ミュージカル『Only Fools and Horses』キャスト。写真:Johan Persson
ところが、そのガタの来た車のように、ミュージカル要素が加わると作品は失速します。もともとホワイトハウスはチャス・ホッジズと執筆を始めましたが、残念ながら彼は多くの楽曲が書かれる前に逝去。ジム・サリヴァンも作曲に参加しています。全体としてはチャス&デイヴ色が濃い、コックニーの陽気などんちゃん騒ぎで、振付もそれを覆すほどの工夫はなく、いくつかのナンバーは正直インパクトに欠けます。とはいえ新曲で際立つのは「The Girl」。ラクエル役のダイアン・ピルキントンが見事な歌唱を聴かせ、数少ない胸に迫る瞬間を作り出します。いっぽうでカサンドラ役のピッパ・ダフィは、もったいないほど出番が少ない。序章に「O Fortuna」を入れるのも(ロドニーが、まだこの作品世界では生まれていない甥のダミアンの目を見つめる、といった仕掛けがない限り)機能しませんし、テーマ曲(頭から離れない強力な耳残りを生む)はともかく、ビル・ウィザースの「Lovely Day」、シンプリー・レッドの「Holding Back the Years」、そしてチャス&デイヴの名曲「Margate」の盛り上げはあるものの、後半は水増し感が強め。キャラクターに順番を与えるために無理にねじ込まれたような曲が多く、トリガーの「Gaze Into My Ball」は率直に言って奇妙ですし、ボイシーとマリーンが“オタマジャクシ”に泳げと促して待望の子どもを作ろうとするくだりも同様です。時代設定を守ったのは賢明ですが、その分とても古風なミュージカルにもなっています。ステレオタイプを探すなら、ここには市場の屋台が山ほど並んでいますが、繊細さを求めるなら近寄らないほうがいい――本作はそういうタイプの作品ではありません!

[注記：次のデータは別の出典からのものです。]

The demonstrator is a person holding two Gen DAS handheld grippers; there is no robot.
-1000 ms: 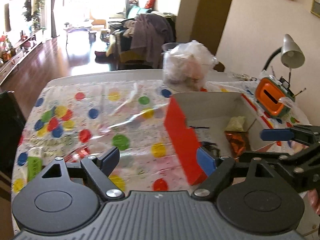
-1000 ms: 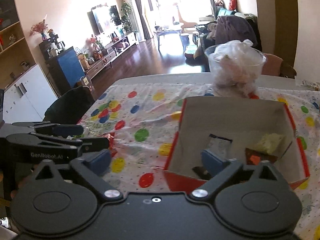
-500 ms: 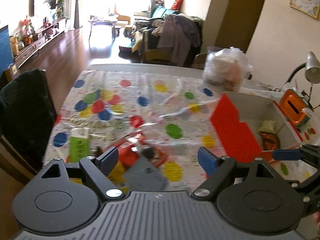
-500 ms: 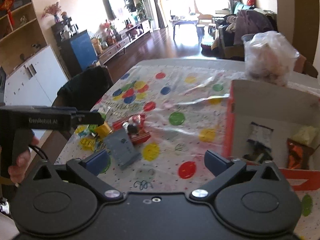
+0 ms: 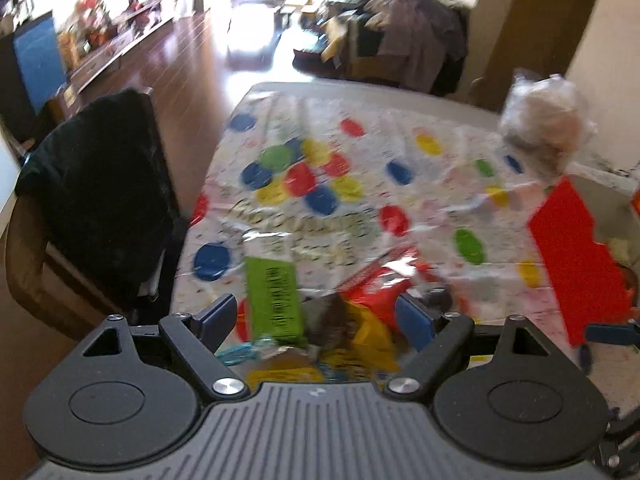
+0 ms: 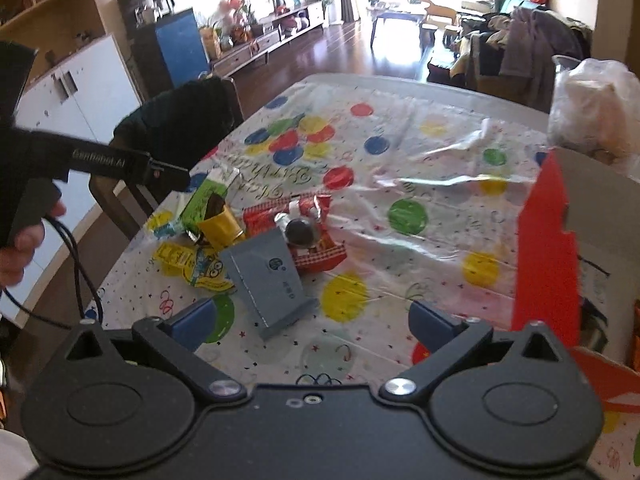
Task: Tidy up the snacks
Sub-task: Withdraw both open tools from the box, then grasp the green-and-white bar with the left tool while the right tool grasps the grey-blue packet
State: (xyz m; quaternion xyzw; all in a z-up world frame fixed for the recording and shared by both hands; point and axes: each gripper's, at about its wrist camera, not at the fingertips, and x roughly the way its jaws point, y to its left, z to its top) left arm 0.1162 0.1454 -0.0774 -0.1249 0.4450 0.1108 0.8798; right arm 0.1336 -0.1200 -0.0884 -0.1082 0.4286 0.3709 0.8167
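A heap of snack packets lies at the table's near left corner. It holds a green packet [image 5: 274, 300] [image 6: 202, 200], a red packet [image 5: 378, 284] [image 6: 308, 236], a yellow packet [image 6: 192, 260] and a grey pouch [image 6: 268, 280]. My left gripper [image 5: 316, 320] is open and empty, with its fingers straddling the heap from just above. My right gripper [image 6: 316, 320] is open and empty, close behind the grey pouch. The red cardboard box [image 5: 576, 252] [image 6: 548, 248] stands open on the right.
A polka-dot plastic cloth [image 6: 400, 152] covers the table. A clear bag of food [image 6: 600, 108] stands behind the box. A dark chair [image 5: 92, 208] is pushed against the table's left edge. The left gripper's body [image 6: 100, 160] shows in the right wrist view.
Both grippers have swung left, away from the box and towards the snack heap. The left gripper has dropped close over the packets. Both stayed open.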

とはいえ、客席から舞台へ押し寄せる愛情の波を軽視するのは危険です。だからこそ、テレビシリーズが大好きだった人には強くおすすめします。狙いは非常に明確で、ファンがファンのために作った作品。海外からの観光客には、この“いかにも英国”な現象はなかなか伝わらないでしょうが、十分な観客が集まり、ウエストエンドで良いロングランになることを願っています。曲を数曲減らして、脚本をもう少し引き締めれば、UKツアーでも大成功を収めるはず。批判点はあるにせよ、素晴らしいキャストのおかげで、とても楽しめました。